Thursday arrived like a sledgehammer. Heavy, bulky, and hard to swing. (I’m sure that’s clever somehow).
I awoke at 8am (well, I rolled out of bed, I didn’t actually sleep much) and made sure I was prepared for the day. I arrive at the venue around 9:30ish, and opened the venue (a post on what that entails later).
Today, I have all five of my shows. And all of them are openings. And four of them I haven’t seen. And some have no scripts for me to follow. It’s going to be an interesting day.
Group one arrives early and the team leader radios me that they are at the venue doors. I go down three flights of stairs and open the door for her to let her in. Up the same three flights of stairs. We set up the show, and rehearse some last minute changes. While that is happening, I get a radio call from Front of House telling me that a patron in a wheelchair is coming to see the show.
Getting into Venue 2 in a wheelchair is a saga. The patron needs to arrive at the venue at least half an hour before curtain to be escorted through the maze of corridors inside the Royal Manitoba Theatre Centre building. You enter through the lobby where a staff member takes you up the elevator of perpetual slow and past the hallway of drama past. Then you answer three riddles from the office troll, fight the dragon from accounting and end up at the wizard of reception who says “You shall not pass!” there you wait for the handsome technician prince (that’s me) to bring you into the theatre.
So I know that there are wheelchair patrons waiting at reception for when I open the house to the public.
“Fifteen minutes to house” I yell, letting the performer know that the audience will be let into the venue in fifteen minutes. I go up another flight of stairs to my booth and look over some cues and a couple of script changes and take some notes.
“Five minutes to house”
Back down one flight of stairs and I go to reception and escort the wheelchair patron into the venue, take her ticket, tell the performer I’m opening the house, go down three flights of steps out on to the alley behind MTC and into a huge lineup at our door.
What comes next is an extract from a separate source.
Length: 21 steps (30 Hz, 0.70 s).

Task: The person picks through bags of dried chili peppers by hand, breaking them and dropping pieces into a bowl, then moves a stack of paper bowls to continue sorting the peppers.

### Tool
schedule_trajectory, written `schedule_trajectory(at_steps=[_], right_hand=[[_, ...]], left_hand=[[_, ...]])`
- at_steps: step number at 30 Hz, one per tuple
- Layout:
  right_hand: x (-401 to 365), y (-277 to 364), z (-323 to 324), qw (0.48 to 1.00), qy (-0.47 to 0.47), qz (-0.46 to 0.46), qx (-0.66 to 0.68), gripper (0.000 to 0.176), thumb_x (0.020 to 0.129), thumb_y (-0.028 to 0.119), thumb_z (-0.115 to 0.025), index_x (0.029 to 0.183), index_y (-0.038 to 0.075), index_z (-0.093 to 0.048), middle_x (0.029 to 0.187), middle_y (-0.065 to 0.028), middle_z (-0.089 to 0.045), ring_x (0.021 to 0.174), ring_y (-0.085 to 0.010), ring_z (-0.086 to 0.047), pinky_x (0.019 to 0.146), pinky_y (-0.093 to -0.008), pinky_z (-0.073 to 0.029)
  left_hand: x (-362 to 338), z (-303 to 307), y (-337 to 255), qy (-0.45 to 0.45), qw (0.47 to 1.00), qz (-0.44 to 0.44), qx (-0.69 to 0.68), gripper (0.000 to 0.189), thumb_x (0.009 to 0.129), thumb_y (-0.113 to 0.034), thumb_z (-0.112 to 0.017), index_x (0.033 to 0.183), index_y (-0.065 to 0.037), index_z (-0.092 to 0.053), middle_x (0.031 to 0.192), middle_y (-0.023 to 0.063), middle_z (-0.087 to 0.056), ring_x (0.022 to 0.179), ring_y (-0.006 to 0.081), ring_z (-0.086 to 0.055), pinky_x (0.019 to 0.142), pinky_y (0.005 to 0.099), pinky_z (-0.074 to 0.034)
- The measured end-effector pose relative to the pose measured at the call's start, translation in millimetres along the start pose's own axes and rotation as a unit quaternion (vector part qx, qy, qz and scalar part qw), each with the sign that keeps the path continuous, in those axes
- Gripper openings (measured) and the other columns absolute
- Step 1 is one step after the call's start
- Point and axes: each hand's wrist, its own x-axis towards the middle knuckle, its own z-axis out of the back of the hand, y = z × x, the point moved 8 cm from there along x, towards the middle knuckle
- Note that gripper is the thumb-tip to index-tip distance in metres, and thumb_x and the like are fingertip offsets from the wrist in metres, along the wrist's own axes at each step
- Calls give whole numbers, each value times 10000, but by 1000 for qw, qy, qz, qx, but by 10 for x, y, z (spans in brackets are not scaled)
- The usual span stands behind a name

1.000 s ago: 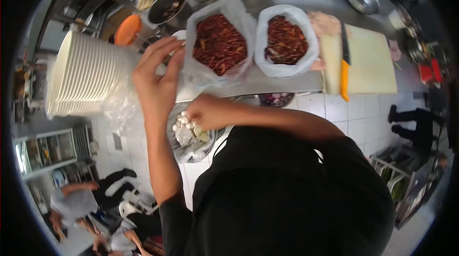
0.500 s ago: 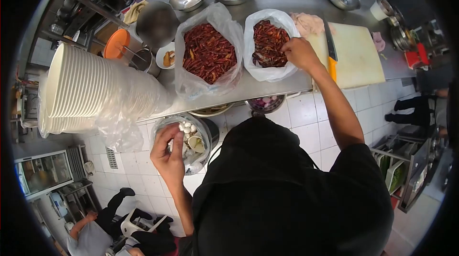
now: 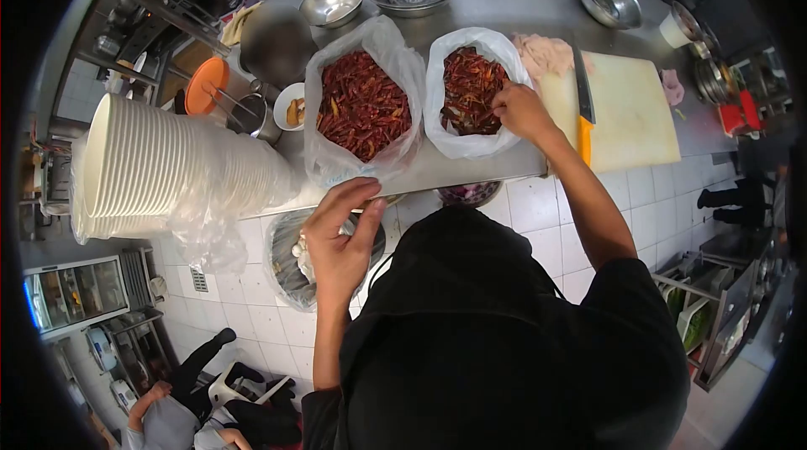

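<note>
My right hand (image 3: 523,112) reaches into the white plastic bag (image 3: 448,141) at its right side. Its fingers are bent together, fingertips down among the dried red chilies (image 3: 472,89); what they pinch is hidden. In front of the counter edge, my left hand (image 3: 338,240) is raised, thumb and forefinger curved with a gap between them and nothing visible in it. The left fingertips overlap the lower edge of a larger clear plastic bag (image 3: 324,160) full of dried red chilies (image 3: 367,105). Below that hand stands a lined waste bin (image 3: 282,269) with white scraps inside.
A knife (image 3: 583,105) with an orange handle lies on a cutting board (image 3: 635,114), beside a pinkish cloth (image 3: 542,55). Metal bowls (image 3: 412,0) stand along the back. Stacked white tubs (image 3: 168,168) lie at the left. Seated people (image 3: 168,416) are at lower left.
My left hand has moved up and right, from over the waste bin to the counter edge by the large chili bag. My right hand stays at the white bag.
</note>
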Motion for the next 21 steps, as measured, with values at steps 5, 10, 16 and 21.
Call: schedule_trajectory(at_steps=[5,10,16,21], right_hand=[[-3,48,366,999,-26,25,16,106,763,10,-669,852,6,-726,902,-183,-672,943,-369,-634,864,-455,-488],[-56,194,671,997,-38,49,45,105,776,9,-660,868,-4,-710,878,-168,-662,912,-363,-632,833,-450,-487],[-166,586,1026,985,-50,77,148,84,797,3,-641,869,-15,-679,865,-156,-643,874,-350,-622,784,-428,-486],[-146,771,1090,967,-49,96,230,83,785,-25,-624,861,-22,-656,864,-159,-642,855,-347,-616,770,-420,-483]], left_hand=[[397,-554,-176,50,996,-76,19,190,813,-25,-749,1000,0,-728,1035,136,-706,946,273,-692,854,329,-522],[758,-1318,-172,79,985,-150,43,240,778,-73,-781,1005,-19,-725,1025,127,-691,931,305,-670,824,374,-531],[977,-1688,-187,52,979,-180,81,214,780,-66,-767,983,-13,-721,963,135,-690,874,322,-663,768,387,-531],[966,-1587,-156,39,983,-169,53,163,821,-38,-742,978,-1,-723,897,146,-710,806,276,-690,728,328,-536]])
“We’re sold out, and there is another wheelchair patron going around front”.
I give programs for the show to the usher and the ticket stub from the patron to the team leader, and go back up three flights of stairs and escort the second wheelchair patron into the theatre and get his ticket stub.
I knock on the performer’s dressing room door, and give her the five (which means there is five minutes until the show starts). I go back down the three flights of stairs and give the second ticket stub to the team leader, close the door and run up the three flights of stairs into the venue… Into chaos.
There are 5 people standing that can’t find seats. Crap. We’re over sold.
The 5 people rush to me with confused looks on their faces and ask where they should sit. I point to the floor and go up the one flight of stairs and start the show.
Not too bad, only went up 1 minute late.
The show runs at a blistering pace and I find it hard to follow and screw up a bunch of cues, take some notes for next time. This group runs slightly under the allotted time, which is good, so the schedule for the day is still intact.
I rush into the venue and radio in that the show is complete and escort the wheelchair patrons to the reception wizard who says “Is it secret? Is it safe?”
I return to the venue to a flustered performer, and some angry patrons.
“Oh my god, when you went early on that light cue, it totally threw me and I messed up the show”
“Young man! Young man! I shouldn’t have to sit on the floor. I have half a mind to complain about you”
I cover my name tag and say “Yes mam, you should. My name is Kevin Prokosh and you can complain about me over at the info tent”.
I empty my house of patrons, gather up and store all of group one’s props, and mop the floor. I go back down the 3 flights of stairs and await group two to arrive. The team leader says that she just sent another couple of wheelchair patrons around to the front of the building.
During the day I repeat the above steps five times and my venue partner does it twice today. Five times is the maximum times a tech does the above in one day, some days it’s three times or four.
I also had the final performance of the day and when it is complete I have to shut down the venue, bring in all the volunteer items in from outside, turn out the lights and radio in that we are done, which takes me to 1am with some very sore legs having gone up and down the 3 flights of stairs over 150 times…. I’m not exaggerating.
So that’s the day in a life of a Fringe Technician during performances. And now you know why they have that terrorized look in their eyes and smell so bad.